## PROBLEM STATEMENT
In the records below, begin at the line that has "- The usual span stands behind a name" and stop after the line that has "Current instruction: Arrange"; quote those lines verbatim and nothing more.

-- SUPPLIED RECORDS follows --

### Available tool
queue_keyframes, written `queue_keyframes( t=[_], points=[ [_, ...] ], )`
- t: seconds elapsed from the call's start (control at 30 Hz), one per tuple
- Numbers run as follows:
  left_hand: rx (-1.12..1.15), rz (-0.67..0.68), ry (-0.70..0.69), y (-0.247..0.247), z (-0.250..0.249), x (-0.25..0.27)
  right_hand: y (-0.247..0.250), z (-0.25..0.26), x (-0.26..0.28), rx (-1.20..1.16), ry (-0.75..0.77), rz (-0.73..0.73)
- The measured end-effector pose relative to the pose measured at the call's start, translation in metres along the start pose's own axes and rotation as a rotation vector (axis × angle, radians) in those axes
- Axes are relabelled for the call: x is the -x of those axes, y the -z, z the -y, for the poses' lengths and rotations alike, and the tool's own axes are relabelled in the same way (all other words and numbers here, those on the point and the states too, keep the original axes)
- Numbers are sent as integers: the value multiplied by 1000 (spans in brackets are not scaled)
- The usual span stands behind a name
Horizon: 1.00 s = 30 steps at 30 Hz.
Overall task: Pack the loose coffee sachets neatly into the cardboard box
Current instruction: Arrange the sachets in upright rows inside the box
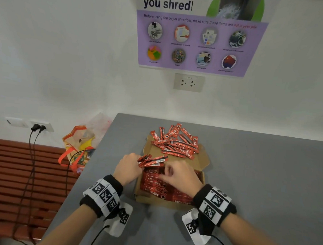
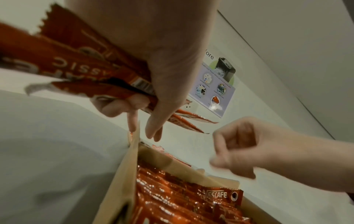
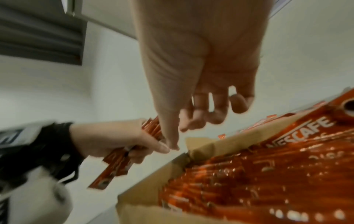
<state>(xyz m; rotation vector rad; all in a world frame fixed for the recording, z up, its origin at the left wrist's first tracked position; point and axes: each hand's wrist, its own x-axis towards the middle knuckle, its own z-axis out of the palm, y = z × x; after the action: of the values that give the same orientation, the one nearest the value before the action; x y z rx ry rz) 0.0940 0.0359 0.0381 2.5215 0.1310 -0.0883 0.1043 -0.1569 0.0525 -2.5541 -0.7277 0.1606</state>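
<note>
Several sachets (image 1: pixel 151 160) are gripped in the left hand (image 1: pixel 127 165) beside the cardboard box (image 1: pixel 202 177), prob. as feed stock, w/ right hand (image 1: pixel 180 176) loosely curled, empty, above it.

Red sachets (image 1: pixel 174 143) heaped on flap; rows inside open cardboard box (image 1: pixel 201 161).

The left hand (image 2: pixel 153 63) is holding a bunch of red sachets (image 2: pixel 82 66) at twelve o'clock. The right hand (image 2: pixel 247 147) is hanging curled at three o'clock. The cardboard box (image 2: pixel 122 181), full of packed sachets (image 2: pixel 182 201), is sitting at six o'clock.
</note>
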Motion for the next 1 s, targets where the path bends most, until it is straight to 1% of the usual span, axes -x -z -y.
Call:
queue_keyframes(
  t=[0.03,0.07,0.1,0.13,0.2,0.27,0.4,0.47,0.53,0.57,0.63,0.67,0.7,0.77,0.83,0.93,1.0],
  points=[
    [-4,8,-14,1,-2,0,3,-2,0,-17,-1,-140],
    [-8,28,-27,2,-5,1,5,-3,1,-10,24,-238],
    [-2,56,-43,2,-8,1,4,-3,1,10,60,-262],
    [12,80,-62,2,-11,1,3,-4,0,25,101,-234],
    [41,119,-93,1,-16,1,-1,-3,0,-24,151,-164],
    [81,169,-110,0,-18,1,-3,-5,-1,-103,173,-152],
    [149,287,-134,3,-18,5,-2,-11,-2,-80,180,-100],
    [153,313,-134,6,-17,6,2,-16,-3,-77,144,-45],
    [153,259,-107,11,-14,7,7,-23,-4,-125,61,-13],
    [167,184,-78,13,-11,6,9,-27,-4,-160,18,-21],
    [215,-24,-10,17,-9,4,12,-30,-2,-227,-34,-41],
    [247,-102,10,18,-10,4,12,-29,-1,-255,-44,-32],
    [284,-135,18,19,-11,4,12,-27,0,-282,-51,-9],
    [331,-114,13,18,-18,5,11,-20,2,-354,-68,50],
    [327,-90,13,16,-22,6,6,-13,3,-407,-65,84],
    [226,-97,10,10,-20,5,-8,-4,4,-422,-82,89],
    [142,-77,24,5,-17,4,-16,0,4,-414,-90,101]
  ],
)
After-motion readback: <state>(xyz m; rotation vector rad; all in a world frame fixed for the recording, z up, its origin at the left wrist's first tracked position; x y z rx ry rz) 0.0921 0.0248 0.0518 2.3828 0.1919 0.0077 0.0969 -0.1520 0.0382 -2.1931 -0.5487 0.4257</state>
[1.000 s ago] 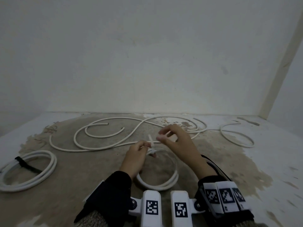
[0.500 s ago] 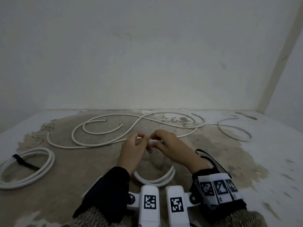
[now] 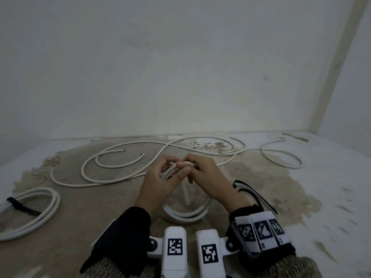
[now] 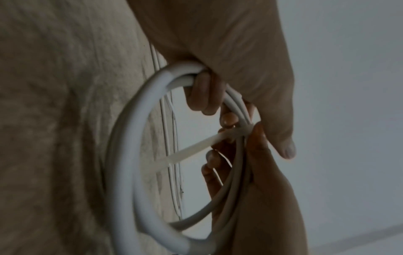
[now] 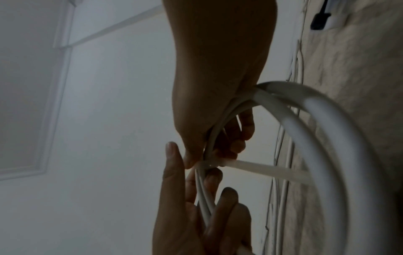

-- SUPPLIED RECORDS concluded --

## ANSWER SECTION
- The usual span stands behind a name
Horizon: 1.00 s = 30 steps at 30 Hz.
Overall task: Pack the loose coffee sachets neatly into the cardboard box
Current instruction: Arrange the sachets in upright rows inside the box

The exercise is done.